RFR (xs) 8145940: TempNewSymbol should have correct copy and assignment functions
Coleen Phillimore
coleen.phillimore at oracle.com
Tue Jan 12 21:38:28 UTC 2016
Kim, see below.
On 1/11/16 11:22 PM, Kim Barrett wrote:
> On Jan 11, 2016, at 8:34 PM, Coleen Phillimore <coleen.phillimore at oracle.com> wrote:
>>
>> Kim and Lois,
>>
>> Thanks for looking at this. This is my latest webrev with the ExecuteInternalVMTest in it:
>>
>> http://cr.openjdk.java.net/~coleenp/8145940.02/webrev/index.html
>>
>> See comments below.
>>
>> On 1/11/16 6:45 PM, Kim Barrett wrote:
>>> On Jan 7, 2016, at 3:02 PM, Coleen Phillimore <coleen.phillimore at oracle.com> wrote:
>>>> Summary: Add clear() to the assignment operator and add copy constructor.
>>>>
>>>> Ran all jtreg, colocated and non-colocated tests. RunThese -jck with PrintSymbolTableSizeHistogram statistics:
>>>>
>>>> Percent removed 1.35
>>>> Reference counts 194583
>>>>
>>>> clean:
>>>>
>>>> Percent removed 1.53
>>>> Reference counts 194245
>>>>
>>>> Without a reference counting copy constructor, we could remove a TempNewSymbol's Symbol if a GC happens. Consider:
>>>>
>>>> TempNewSymbol ts = SymbolTable::new_symbol("abc");
>>>> // Hit GC
>>>>
>>>> The ref count for "abc" is 1 when created by new_symbol, and the destructor could run after the copy into ts, decrementing the reference count to 0 again. GC could unlink that symbol from the symbol table. Fortunately, we haven't seen this bug.
>>>>
>>>> open webrev at http://cr.openjdk.java.net/~coleenp/8145940/
>>>> bug link https://bugs.openjdk.java.net/browse/JDK-8145940
>>>>
>>>> Thanks,
>>>> Coleen
>>> For the assignment operator, I think better is:
>>>
>>> void operator=(TempNewSymbol s) {
>>> Symbol* tmp = s._temp;
>>> s._temp = _temp;
>>> _temp = tmp;
>>> }
>>>
>>> This is the well-known copy and swap idiom, with a by-hand "swap".
>>>
>>> http://stackoverflow.com/questions/3279543/what-is-the-copy-and-swap-idiom
>> Very tricky. Lois and I figured out the trick. It doesn't elide any Atomic::* reference counting though, which is what is worrysome for performance, just hides it in the destructor of 's'. I don't want to change this.

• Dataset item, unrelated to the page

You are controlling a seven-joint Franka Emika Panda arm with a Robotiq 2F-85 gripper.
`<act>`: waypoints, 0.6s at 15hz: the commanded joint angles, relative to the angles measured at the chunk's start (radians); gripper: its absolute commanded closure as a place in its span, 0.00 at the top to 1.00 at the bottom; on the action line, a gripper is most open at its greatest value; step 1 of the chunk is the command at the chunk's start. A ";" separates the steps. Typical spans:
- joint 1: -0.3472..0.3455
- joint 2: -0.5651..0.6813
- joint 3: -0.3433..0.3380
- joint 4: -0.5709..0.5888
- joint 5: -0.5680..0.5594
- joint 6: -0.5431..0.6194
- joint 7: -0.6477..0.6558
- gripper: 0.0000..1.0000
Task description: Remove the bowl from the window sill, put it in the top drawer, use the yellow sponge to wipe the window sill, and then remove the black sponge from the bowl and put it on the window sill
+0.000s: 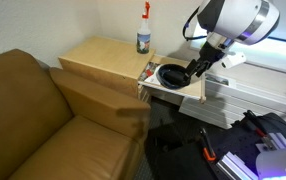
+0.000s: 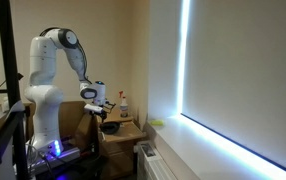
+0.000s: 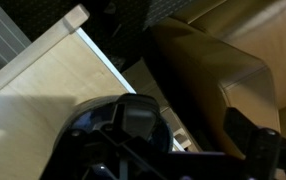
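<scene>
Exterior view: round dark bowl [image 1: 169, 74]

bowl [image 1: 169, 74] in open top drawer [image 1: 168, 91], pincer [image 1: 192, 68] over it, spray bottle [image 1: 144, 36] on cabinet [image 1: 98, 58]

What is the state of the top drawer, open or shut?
Open. In an exterior view the top drawer stands pulled out from the wooden cabinet, and the bowl sits inside it.

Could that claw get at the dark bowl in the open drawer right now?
Probably yes. The gripper hangs open close above the bowl, which sits in the pulled-out top drawer, and nothing visible stands between them.
</scene>
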 commanded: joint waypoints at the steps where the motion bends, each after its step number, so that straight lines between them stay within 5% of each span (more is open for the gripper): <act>1: -0.011 0.062 -0.018 0.045 -0.049 -0.063 0.026 1.00; 9: 0.009 -0.014 0.009 0.008 0.125 0.116 -0.051 1.00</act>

> Copy-swap saves several refcount manipulations in some (common) cases,
> by taking advantage of rvalue copy elision.
>
> Coleen's:
>
> void operator=(const TempNewSymbol& s) {
> clear();
> _temp = s._temp;
> if (_temp != NULL) _temp->increment_refcount();
> }
>
> Markus's:
>
> const TempNewSymbol& operator=(const TempNewSymbol& rhs) {
> if (this != &rhs && _temp != rhs._temp) {
> clear();
> _temp = rhs._temp;
> if (_temp != NULL) {
> _temp->increment_refcount();
> }
> }
> return *this;
> }
>
> Kim's:
>
> void operator=(TempNewSymbol rhs) {
> Symbol* tmp = rhs._temp;
> rhs._temp = _temp;
> _temp = tmp;
> }
>
> [I'm ignoring differences in the return value in the discussion below.

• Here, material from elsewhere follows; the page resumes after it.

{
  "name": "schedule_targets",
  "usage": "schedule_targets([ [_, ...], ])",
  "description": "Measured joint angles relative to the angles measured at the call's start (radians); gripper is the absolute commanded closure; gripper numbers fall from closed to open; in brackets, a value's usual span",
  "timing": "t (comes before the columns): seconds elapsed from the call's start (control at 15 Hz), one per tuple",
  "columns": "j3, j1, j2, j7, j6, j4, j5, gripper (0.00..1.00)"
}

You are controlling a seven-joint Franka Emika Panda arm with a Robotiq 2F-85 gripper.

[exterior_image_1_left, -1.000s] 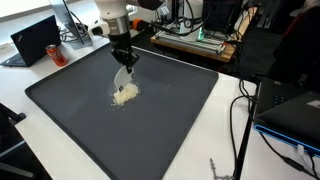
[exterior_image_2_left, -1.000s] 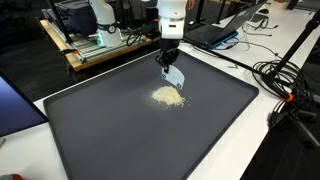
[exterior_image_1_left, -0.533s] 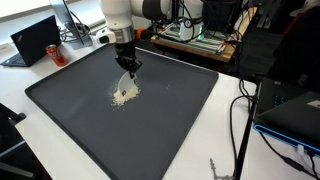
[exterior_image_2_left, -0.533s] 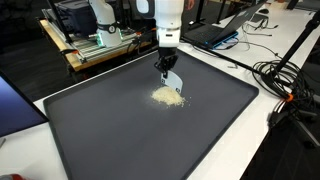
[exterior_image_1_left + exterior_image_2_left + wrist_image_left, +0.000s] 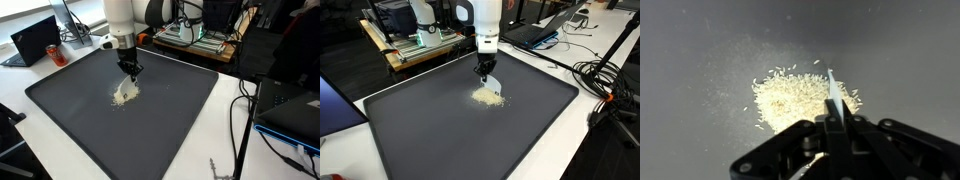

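A: What do we have at the left of an exterior view?

B: A laptop (image 5: 35,40) sits on the white tabletop (image 5: 15,88), off the dark mat (image 5: 170,115) and well apart from the work.

A: And toward the middle?

B: The pile of grains (image 5: 124,96) lies on the mat, nearer the far edge than the near one. The claw (image 5: 128,68) hangs above it, pinching a thin white blade (image 5: 126,85) that points down at the grains.

A: Where does the blade meet the pile?

B: In the wrist view the white blade (image 5: 830,92) stands edge-on at about four o'clock of the pile of grains (image 5: 798,100). It is touching the rim or just over it; we cannot tell which. Loose grains thin out toward ten o'clock.

A: Why do we think it is held that way?

B: We judge that the upright pinch makes the blade stiff. It also puts the lower edge close to the mat, with the claw itself clear of the grains.

A: Is there room to move?

B: Plenty. In both exterior views bare mat opens wide from the pile toward six o'clock, and also toward three and nine. Toward twelve, the mat's rim and a cluttered bench (image 5: 190,38) are nearer.

A: And at the right?

B: Cables (image 5: 240,125) run past the mat's three-o'clock edge, well apart from the claw.
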Motion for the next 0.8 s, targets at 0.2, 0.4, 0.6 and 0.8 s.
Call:
schedule_targets([
  [0.2, -0.002, 0.003, 0.002, 0.000, 0.008, 0.000, 0.000, 0.99],
  [0.4, -0.005, 0.008, 0.003, 0.000, 0.008, 0.000, -0.001, 0.99],
  [0.6, -0.005, 0.010, 0.003, -0.001, 0.008, -0.001, -0.001, 0.99],
  [0.8, -0.005, 0.010, 0.003, -0.008, 0.012, -0.002, -0.001, 0.99],
])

> I think it ought to be either "TempNewSymbol&" (not const) or void.]
>
> Markus's is mostly the same as Coleen's, except it handles a couple of
> special cases differently.
Yes, I adopted Markus's version in my last change.
> Markus's handles self-assignment, where Coleen's doesn't. For
> correctness that's important; in actual practice self-assignment is
> generally rare to non-existent, so always paying overhead for it is
> unpleasant.
>
> Markus's also specially handles re-assignment to the same symbol,
> avoiding any refcount changes in that case. I suggest this is another
> rare case, and adding overhead in the normal case to get that rare
> benefit is not the right tradeoff.
>
> Assuming we're not in one of those special cases and neither Symbol*
> is NULL, Coleen/Markus decrements the old and increments the new. And
> in an important special case where rhs is an rvalue, there will be
> another decrement as the temporary goes out of scope. So two refcount
> changes when rhs is an lvalue, three when it's an rvalue.
>
> In contrast, Kim's does an increment and a decrement when rhs is an
> lvalue, and *only* a decrement when rhs is an rvalue and rvalue copy
> elision is performed by the compiler, which any decent optimizing
> compiler will do.
In my small test case, copy constructor elision is not done for either
clang++ or g++ -O3 (attached). So the ref counting is still the same.
Or I'm counting wrong.
>
> The rhs is an rvalue in the following situation:
>
> TempNewSymbol tns = ... ;
> ...
> tns = expr_returning_Symbol* ;
>
> The rhs gets implicitly converted to a temporary (rvalue)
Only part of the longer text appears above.